▸ How to complete this task
Where a line of the entries below includes the string "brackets", count it. Give only the resulting number.

▸ Data for review

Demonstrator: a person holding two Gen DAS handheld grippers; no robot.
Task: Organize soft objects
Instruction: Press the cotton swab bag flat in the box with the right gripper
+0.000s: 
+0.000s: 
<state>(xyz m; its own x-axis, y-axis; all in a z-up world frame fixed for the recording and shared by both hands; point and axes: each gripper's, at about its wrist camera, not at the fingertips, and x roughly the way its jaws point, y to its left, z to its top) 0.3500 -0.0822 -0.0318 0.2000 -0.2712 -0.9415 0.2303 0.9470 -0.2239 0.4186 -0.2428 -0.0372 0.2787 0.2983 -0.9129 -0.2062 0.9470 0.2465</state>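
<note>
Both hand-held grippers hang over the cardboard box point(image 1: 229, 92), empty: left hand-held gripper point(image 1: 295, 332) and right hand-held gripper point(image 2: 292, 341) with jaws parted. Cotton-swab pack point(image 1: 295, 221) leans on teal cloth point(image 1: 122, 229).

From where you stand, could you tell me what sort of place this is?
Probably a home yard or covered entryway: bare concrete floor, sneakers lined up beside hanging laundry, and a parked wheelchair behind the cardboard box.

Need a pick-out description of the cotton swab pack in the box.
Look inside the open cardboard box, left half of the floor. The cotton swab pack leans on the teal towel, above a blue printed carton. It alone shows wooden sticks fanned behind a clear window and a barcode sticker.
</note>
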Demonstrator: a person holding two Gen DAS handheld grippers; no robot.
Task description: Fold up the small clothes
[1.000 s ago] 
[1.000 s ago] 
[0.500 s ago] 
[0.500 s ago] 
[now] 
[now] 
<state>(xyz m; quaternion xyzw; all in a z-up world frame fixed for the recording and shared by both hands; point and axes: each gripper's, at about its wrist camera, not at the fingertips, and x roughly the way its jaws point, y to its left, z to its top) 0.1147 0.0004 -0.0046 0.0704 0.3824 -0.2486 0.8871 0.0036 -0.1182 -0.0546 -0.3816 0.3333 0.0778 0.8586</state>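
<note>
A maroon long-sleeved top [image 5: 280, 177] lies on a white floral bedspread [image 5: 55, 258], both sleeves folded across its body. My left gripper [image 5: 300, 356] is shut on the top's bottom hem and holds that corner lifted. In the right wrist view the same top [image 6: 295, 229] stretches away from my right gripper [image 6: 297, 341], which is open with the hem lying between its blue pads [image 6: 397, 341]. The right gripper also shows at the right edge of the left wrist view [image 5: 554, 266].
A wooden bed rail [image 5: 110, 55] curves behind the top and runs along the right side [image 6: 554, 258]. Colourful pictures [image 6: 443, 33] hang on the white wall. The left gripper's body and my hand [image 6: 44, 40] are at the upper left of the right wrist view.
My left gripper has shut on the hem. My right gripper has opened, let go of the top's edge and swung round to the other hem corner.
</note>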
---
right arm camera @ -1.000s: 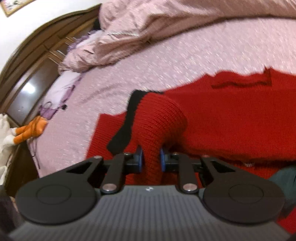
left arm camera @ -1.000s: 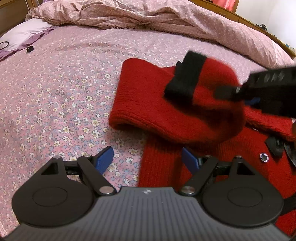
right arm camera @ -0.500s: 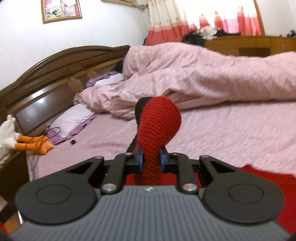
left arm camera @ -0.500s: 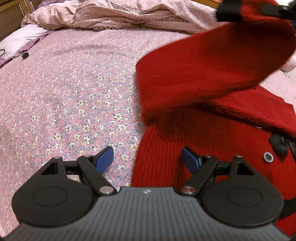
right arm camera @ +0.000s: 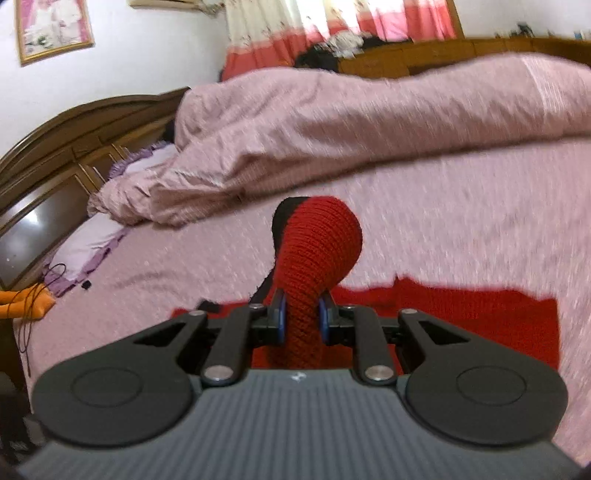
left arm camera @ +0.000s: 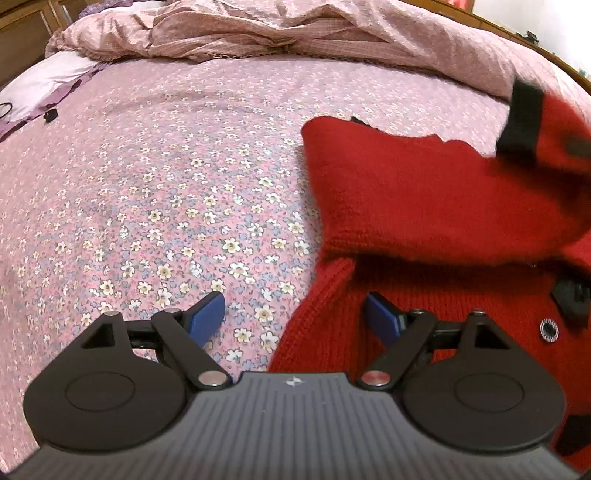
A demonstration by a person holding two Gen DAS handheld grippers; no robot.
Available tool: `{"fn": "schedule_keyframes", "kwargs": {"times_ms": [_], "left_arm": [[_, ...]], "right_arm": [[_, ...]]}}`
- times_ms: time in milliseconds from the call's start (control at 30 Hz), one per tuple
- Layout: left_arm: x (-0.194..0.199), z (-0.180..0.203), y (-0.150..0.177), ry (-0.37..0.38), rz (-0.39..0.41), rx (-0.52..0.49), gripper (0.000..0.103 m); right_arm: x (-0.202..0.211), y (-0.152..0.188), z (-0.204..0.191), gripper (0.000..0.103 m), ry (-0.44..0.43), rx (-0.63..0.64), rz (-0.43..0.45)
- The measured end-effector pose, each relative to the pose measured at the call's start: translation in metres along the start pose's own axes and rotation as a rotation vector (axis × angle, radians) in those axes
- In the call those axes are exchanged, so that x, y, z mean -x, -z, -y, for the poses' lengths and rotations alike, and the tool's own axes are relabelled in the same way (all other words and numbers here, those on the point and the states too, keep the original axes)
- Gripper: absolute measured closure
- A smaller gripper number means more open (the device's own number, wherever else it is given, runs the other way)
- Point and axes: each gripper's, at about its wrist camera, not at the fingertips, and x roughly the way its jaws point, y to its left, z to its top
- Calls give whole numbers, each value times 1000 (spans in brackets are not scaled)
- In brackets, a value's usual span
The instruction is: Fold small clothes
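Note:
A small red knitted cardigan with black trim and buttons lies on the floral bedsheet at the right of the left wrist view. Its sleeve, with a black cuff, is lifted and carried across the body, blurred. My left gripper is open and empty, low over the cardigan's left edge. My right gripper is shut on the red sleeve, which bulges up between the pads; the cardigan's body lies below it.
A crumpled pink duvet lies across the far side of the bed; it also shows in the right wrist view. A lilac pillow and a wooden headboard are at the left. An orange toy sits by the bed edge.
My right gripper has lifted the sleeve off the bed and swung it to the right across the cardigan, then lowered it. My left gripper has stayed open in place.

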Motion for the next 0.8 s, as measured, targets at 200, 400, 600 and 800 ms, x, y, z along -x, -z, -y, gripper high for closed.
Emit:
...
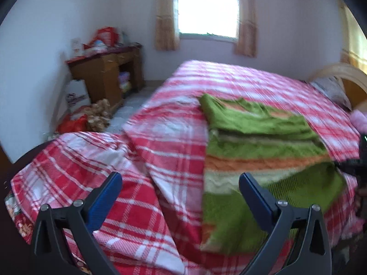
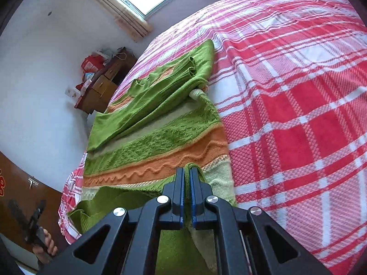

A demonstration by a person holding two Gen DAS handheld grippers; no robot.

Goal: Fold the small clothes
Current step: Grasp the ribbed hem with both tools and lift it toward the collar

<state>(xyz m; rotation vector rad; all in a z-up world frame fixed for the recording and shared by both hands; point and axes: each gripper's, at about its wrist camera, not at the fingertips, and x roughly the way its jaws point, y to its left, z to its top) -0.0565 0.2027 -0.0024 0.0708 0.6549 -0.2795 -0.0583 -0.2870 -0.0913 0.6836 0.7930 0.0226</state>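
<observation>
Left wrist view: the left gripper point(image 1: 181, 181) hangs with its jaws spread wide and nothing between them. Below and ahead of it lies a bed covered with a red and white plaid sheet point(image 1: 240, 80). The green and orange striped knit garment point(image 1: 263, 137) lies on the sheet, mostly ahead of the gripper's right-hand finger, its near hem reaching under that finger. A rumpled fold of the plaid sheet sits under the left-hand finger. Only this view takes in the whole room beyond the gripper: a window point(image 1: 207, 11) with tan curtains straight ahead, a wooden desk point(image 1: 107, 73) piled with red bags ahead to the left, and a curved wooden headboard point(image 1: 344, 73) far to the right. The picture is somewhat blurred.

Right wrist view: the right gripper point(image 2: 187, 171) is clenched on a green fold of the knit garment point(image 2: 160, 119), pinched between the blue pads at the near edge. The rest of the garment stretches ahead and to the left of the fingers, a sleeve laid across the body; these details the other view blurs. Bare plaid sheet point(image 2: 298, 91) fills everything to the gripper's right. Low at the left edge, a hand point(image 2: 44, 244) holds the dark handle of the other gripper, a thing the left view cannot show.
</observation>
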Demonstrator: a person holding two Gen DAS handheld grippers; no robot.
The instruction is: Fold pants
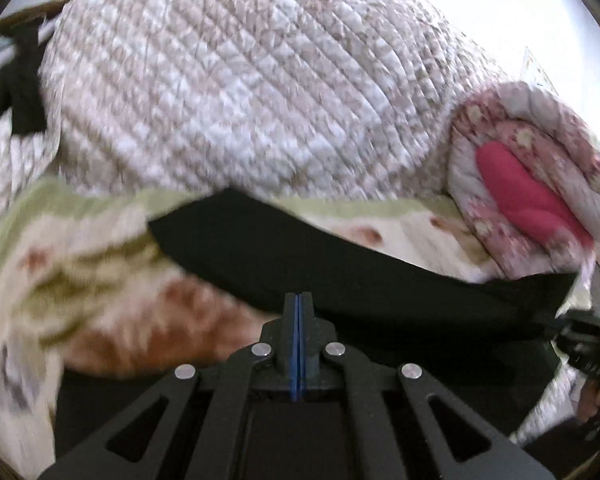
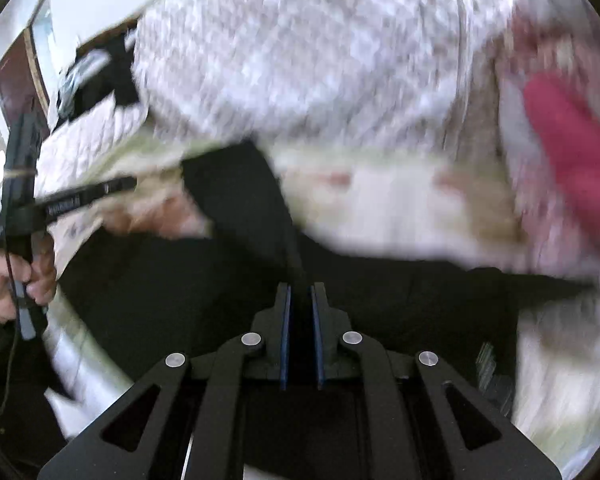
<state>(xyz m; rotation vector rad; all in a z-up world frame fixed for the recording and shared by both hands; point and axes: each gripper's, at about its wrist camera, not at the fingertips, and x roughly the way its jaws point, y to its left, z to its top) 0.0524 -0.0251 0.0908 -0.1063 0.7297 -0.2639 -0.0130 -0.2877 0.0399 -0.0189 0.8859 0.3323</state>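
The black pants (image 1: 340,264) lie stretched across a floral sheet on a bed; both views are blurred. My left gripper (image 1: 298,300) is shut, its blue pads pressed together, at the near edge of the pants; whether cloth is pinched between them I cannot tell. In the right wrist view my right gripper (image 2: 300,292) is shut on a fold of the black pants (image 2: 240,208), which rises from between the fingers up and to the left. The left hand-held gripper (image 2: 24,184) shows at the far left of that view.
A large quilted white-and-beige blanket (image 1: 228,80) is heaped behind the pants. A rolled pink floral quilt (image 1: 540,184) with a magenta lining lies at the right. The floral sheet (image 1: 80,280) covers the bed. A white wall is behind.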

▸ Response area
2